The predicting model of the New York Times calculated the chances of Hilary Clinton to win at 84 per cent, the Huffington Post at 98 per cent and the Princeton Election Consortium even at 99 per cent. All for the drain. Against the expectations Trump was able to mobilize the underprivileged white population of “Anytown, USA” whose anger and the feeling of disempowerment have been ignored by the Washington elites for two decades of increasing inequality, the too big to fail banks and globalization, leaving many people behind. Both the Republicans and the Democrats have been complicit in this development.
Whereas the George W. Bush administration accelerated the deregulation of the finance sector, it was the Bill Clinton administration who started disintegrating the Glass-Steagall Act, in particular its legal constraints on finance, thus cutting lose Wall Street and boosting the “financialization” of the US economy. On November 9th, 2016, both the Democrats and the Republicans did not even know what hit them.
No big deal?
After the election, the mood in the US American academic and liberal circles is largely negative. There is a real sense that Trump’s moving to the White House will be a serious threat to democracy in the US, as the highly polarizing and brutal election campaign might have been just a foretaste of what Trump is capable of. Some careful optimists point to the system of checks and balances that should prevent Trump’s demolition derby, but with the new appointments to the Supreme Court coming up and the Republican majority in the Congress, the Democrats might be left with very few political instruments (e.g. the filibuster in the Senate) to counter the concentrated power.

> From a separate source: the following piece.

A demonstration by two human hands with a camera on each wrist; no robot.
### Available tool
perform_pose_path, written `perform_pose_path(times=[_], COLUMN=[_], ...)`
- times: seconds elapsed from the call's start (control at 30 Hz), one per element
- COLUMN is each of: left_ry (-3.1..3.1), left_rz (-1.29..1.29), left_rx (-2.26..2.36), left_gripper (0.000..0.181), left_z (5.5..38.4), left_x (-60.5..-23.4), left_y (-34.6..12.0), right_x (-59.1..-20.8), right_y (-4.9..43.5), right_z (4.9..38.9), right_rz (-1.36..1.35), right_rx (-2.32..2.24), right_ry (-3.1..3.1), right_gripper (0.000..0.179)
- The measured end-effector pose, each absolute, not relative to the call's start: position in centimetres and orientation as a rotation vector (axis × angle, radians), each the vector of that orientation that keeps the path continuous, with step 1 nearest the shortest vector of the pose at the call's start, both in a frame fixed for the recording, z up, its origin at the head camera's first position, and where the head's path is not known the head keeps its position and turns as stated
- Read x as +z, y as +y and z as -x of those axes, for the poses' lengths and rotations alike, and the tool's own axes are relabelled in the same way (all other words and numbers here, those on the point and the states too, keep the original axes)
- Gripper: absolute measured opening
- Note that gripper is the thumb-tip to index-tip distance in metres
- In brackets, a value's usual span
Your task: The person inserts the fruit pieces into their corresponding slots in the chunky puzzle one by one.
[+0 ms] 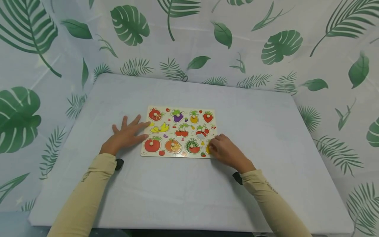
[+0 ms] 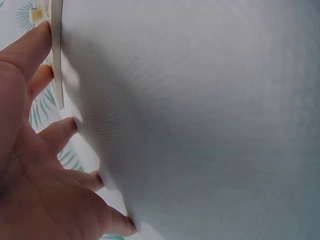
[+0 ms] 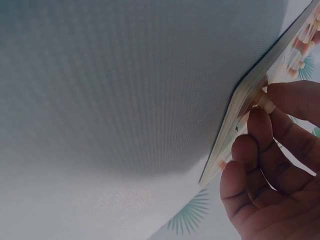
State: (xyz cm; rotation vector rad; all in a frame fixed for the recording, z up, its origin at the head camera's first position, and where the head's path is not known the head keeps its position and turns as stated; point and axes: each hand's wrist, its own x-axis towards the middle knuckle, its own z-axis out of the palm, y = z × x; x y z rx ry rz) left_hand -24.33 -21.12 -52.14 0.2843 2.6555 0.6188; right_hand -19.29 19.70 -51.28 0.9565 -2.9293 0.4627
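Note:
A wooden fruit knob puzzle lies flat on the white table, with apple, orange and watermelon pieces along its near row. Spread wide, my left hand touches the board's left edge with thumb and index finger; its other fingertips rest on the tabletop in the left wrist view. At the near right corner, my right hand pinches the small knob of a yellow fruit piece. That piece is mostly hidden under the fingers, so its kind cannot be told. It appears to sit in or right at its slot.
The white cloth-covered table extends around the board on all sides. Behind it and to both sides hangs a white curtain printed with green leaves. Dark wrist bands sit by the tan sleeves.

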Motion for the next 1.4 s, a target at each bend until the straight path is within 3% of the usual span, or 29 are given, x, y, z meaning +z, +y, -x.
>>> perform_pose_path(times=[1.23,1.4], left_ry=[2.651,2.634], left_rz=[-0.29,-0.279], left_rx=[0.611,0.624], left_gripper=[0.071,0.071], left_z=[26.1,26.2], left_x=[-52.5,-52.9], left_y=[-19.4,-19.5], right_x=[-51.4,-50.3], right_y=[20.6,21.6], right_z=[19.4,20.2], right_rz=[-0.688,-0.513], right_rx=[0.593,0.631], right_ry=[-3.045,-3.021], right_gripper=[0.01,0.025])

With Trump, the unlikely defender of the ordinary people, there will certainly be some changes, mainly because they will be in tune with the Republican majority in the Congress. Some of Obama’s main initiatives, including the Affordable Care Act (Obamacare) and the Paris Agreement on Climate Change might be rolled back or weakened but this would be also the case with any common Republican president working with a unified Republican Congress. It is very probable that Trump will be able to get approved new infrastructure spending and a tax cut for high-income families, unless he conflicts himself with the GOP leadership. The Republicans have already tried to get such a bill through the Congress in January 2016, only to be stopped by Obama’s veto.
On the one hand, both the tax cut and the infrastructure spending are likely to boost the US economic growth, at least in the short term. On the Election Day the stock index and US treasury bonds shot up, as investors estimated that the new government is not only going to increase spending on the ailing infrastructure but also cause inflation to grow. The Tax Policy Center—an independent think tank— calculated that the Trump’s tax reduction program alone (which is quite similar to the tax reform plan devised by the Republicans in Congress) might add around 1,7 per cent to the GDP in 2017.

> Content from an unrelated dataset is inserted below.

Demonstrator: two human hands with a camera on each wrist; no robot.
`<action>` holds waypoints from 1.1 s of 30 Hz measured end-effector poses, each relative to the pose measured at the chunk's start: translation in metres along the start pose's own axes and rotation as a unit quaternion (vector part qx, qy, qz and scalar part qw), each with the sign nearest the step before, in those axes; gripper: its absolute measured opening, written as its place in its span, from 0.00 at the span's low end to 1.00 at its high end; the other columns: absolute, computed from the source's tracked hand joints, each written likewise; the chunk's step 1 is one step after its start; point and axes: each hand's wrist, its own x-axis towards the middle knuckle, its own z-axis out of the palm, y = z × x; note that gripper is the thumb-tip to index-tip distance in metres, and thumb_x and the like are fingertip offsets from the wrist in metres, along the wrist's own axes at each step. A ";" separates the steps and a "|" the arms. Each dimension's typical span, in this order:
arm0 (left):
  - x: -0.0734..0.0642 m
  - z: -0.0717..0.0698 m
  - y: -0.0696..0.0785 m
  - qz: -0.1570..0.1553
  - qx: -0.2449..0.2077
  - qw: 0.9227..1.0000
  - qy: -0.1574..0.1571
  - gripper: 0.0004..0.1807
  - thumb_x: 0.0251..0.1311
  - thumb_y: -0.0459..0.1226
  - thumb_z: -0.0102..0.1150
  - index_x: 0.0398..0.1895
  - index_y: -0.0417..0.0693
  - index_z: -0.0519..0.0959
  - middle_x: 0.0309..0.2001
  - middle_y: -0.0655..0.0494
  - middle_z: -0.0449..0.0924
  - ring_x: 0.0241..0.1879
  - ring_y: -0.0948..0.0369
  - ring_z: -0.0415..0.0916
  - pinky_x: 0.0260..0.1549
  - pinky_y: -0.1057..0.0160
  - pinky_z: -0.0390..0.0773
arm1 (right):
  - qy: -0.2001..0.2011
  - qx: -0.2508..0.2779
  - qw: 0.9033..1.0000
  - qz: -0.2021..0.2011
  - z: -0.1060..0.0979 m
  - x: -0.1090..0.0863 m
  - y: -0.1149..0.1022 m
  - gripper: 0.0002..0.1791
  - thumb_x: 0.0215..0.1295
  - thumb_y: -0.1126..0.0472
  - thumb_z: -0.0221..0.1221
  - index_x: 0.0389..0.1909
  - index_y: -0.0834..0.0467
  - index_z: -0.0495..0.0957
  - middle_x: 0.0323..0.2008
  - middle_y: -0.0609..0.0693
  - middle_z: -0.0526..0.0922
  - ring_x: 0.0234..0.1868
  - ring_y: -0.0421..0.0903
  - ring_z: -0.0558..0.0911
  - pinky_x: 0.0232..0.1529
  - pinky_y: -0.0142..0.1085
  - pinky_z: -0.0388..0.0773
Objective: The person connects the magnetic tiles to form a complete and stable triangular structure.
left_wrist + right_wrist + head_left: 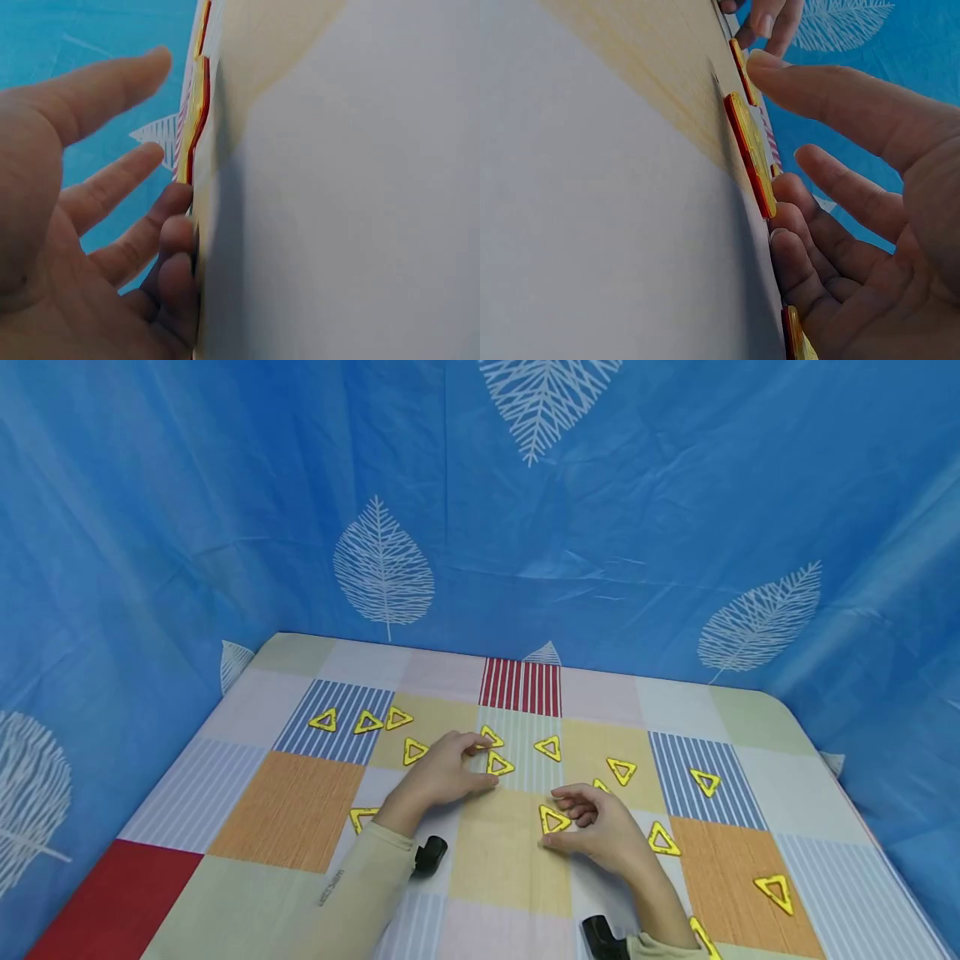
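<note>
We find the right hand [603,831] released, its thumb and forefinger parted and the other fingers loosely bent, with nothing grasped that we can see. In the gap between that thumb tip and forefinger tip, on the side away from the palm, lies a yellow hollow triangle with a red edge, plastic by its look [558,814]. We see no clear long axis, its sides being much alike, but one corner points back toward the palm. We judge that any grip turns on this gap: the piece lies flat, and this hand is far the nearer. We cannot tell whether the thumb touches it.

The left hand [446,768] is likewise released, thumb and forefinger spread. Between their tips lies a second yellow triangle [501,771], its flat side toward the palm and a corner pointing away. Just beyond, at the forefinger tip, we see a third yellow triangle [494,734], partly covered; contact there we cannot confirm.

Farther out, a fourth yellow triangle [557,748] sits between the hands, ahead of the right fingertips. More pieces lie beyond both hands' knuckles, all on the patchwork tablecloth [517,860].
</note>
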 end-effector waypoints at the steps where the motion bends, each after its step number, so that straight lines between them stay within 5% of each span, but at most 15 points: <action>1: 0.001 0.001 0.001 -0.004 0.007 1.000 0.003 0.29 0.55 0.45 0.75 0.61 0.51 0.80 0.48 0.54 0.74 0.46 0.56 0.71 0.47 0.52 0.73 | 0.001 -0.001 1.000 0.000 0.000 0.000 0.000 0.33 0.41 0.63 0.82 0.52 0.62 0.82 0.39 0.51 0.81 0.38 0.47 0.75 0.39 0.34 0.73; 9: 0.007 0.004 0.002 -0.038 0.030 0.999 0.010 0.29 0.52 0.45 0.78 0.59 0.55 0.81 0.45 0.57 0.72 0.44 0.57 0.70 0.45 0.53 0.73 | 0.001 0.008 1.000 -0.002 0.002 0.001 0.000 0.31 0.41 0.64 0.81 0.50 0.63 0.82 0.38 0.51 0.81 0.38 0.47 0.75 0.39 0.34 0.74; 24: 0.011 0.006 0.006 -0.057 0.070 0.996 0.011 0.25 0.49 0.44 0.79 0.53 0.60 0.84 0.44 0.57 0.72 0.43 0.57 0.71 0.44 0.53 0.74 | 0.018 -0.019 1.000 -0.001 0.005 0.001 0.000 0.30 0.37 0.64 0.83 0.47 0.61 0.83 0.36 0.49 0.80 0.36 0.46 0.75 0.39 0.34 0.73; 33: 0.011 0.004 0.007 -0.057 0.057 0.997 -0.002 0.23 0.43 0.43 0.82 0.46 0.59 0.86 0.46 0.57 0.74 0.43 0.57 0.72 0.46 0.53 0.75 | 0.026 -0.040 0.999 0.013 0.007 -0.001 0.000 0.30 0.37 0.63 0.83 0.46 0.59 0.84 0.35 0.48 0.79 0.36 0.45 0.74 0.38 0.34 0.72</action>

The infrastructure investment program of USD1 trillion in the next 10 years is believed to boost the GDP growth even further. Trump’s economic adviser Stephen Moore expects that USD150bn can be extracted from taxing the foreign revenues of US corporations and invested in new roads, bridges and airports. Interestingly, still in August 2016 Moore heavily criticized Obama for his spending on infrastructure. “Over Obama’s presidency, Washington has spent nearly USD1 trillion on infrastructure. […] this was more money than any other president in history has spent.” In a sense, Trump’s infrastructure program might not be as revolutionary as some Republicans like to present it.
On the other hand, there is the issue of international trade which Donald Trump—according to his many statements in the campaign— is not a big fan of. Should he decide to stick to his promises and destroy NAFTA or introduce more protectionism into the US-Chinese trade relations, it will massively hurt growth and lead to a huge rise in the cost of living for poor and lower-middle income families in the US.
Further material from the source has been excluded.